"Between these two plans I was asked to choose, and I rejected them both,—the first because I knew the young man adored you, the second because I knew you reciprocated his feeling."

The princess rose hastily and walked across the room, seeking to hide her tell-tale blushes.

"Come," said the marchioness, lightly, "sit down again and let us laugh over the whole affair together. You see, I would have nothing to do with either tragedy. I prefer comedy. Both of our arch-schemers have now taken flight from Rome; they were seized with terror at a street riot the other day, and they won't come back again, you may be sure, unless it be in the rear of a besieging army. So now we have the Cagliari palace quite to ourselves, and can sit and chat together all we please. But I must say good night; I've gossiped enough for one while, and I'm sleepy, too."

Once more the fire was extinguished and the phœnix made to yield a passage, after which Blanka found herself alone again. She shuddered at the thought of having lived for months with an open door leading to her bedroom. She debated with herself whether to stick her key in that door and leave it there permanently, while she herself sought another sleeping-room, or to yield to the charm of her unbidden guest and acquiesce in her plan of exchanging confidential visits. The strangeness and mystery of it all, and still more the hope that her neighbour might let fall an occasional word concerning Manasseh, at length prevailed over her fears and scruples, and determined her to receive the other's advances.

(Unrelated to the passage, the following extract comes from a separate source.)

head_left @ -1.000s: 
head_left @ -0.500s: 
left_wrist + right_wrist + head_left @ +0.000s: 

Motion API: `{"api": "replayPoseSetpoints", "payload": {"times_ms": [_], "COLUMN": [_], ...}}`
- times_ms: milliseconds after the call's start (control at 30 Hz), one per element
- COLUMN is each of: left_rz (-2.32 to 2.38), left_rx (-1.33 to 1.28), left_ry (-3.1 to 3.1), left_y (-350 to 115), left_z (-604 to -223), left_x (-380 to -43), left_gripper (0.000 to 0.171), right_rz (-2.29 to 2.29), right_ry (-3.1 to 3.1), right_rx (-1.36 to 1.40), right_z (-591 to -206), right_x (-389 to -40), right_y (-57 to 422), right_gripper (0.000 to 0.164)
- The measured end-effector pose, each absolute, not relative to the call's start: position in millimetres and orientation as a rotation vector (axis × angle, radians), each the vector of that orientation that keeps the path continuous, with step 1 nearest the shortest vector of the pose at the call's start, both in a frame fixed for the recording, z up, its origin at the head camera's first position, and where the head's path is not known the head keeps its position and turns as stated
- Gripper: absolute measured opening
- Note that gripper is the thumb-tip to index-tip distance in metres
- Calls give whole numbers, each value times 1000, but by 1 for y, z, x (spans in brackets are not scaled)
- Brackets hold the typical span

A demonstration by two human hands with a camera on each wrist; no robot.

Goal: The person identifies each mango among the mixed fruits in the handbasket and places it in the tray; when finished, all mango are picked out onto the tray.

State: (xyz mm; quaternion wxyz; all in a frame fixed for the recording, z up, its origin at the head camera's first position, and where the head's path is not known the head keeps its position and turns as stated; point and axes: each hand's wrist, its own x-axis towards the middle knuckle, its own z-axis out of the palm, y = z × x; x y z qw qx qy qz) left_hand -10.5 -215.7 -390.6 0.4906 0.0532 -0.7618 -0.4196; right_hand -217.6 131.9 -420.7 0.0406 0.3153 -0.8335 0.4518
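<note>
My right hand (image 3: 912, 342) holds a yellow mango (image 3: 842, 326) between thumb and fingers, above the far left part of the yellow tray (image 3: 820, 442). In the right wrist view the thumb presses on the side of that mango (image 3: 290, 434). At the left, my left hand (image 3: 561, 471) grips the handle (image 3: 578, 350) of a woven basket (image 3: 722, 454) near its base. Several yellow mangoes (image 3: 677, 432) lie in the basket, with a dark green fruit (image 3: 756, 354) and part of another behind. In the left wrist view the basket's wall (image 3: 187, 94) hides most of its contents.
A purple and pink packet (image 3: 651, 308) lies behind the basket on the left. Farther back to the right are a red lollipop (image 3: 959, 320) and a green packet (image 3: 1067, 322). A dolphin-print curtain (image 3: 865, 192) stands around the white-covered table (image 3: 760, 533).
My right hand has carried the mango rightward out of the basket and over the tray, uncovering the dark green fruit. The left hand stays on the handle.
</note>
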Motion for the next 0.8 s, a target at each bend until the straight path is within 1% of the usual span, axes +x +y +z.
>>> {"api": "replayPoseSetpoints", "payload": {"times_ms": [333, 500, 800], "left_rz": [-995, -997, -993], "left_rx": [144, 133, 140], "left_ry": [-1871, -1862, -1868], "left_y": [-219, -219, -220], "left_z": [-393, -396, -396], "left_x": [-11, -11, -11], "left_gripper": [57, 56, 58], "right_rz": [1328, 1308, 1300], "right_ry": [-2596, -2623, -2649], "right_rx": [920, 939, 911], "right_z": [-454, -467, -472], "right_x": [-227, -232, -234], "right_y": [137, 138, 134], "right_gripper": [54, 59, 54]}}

On the following evening she gave her servants permission to go to the theatre,—the play representing the defeat of the Austrian army by the Italians,—while she herself, after having her samovar and other tea-things brought to her room, took up her mandolin and struck a few chords on its strings. The reclining Sappho answered her, and a few minutes later there came a knock on the back of the fireplace.

"Come in!"

The phœnix rose, and the fair Cyrene appeared, this time in full toilet, as for a fashionable call, her hair dressed in the English mode, a lace shawl falling over her pink silk gown, from beneath which one got an occasional glimpse of the richly embroidered underskirt and a pair of little feet encased in high-heeled shoes.

"You were going out?" asked the princess.

"I was coming to see you."

"Did you know I was waiting for you?"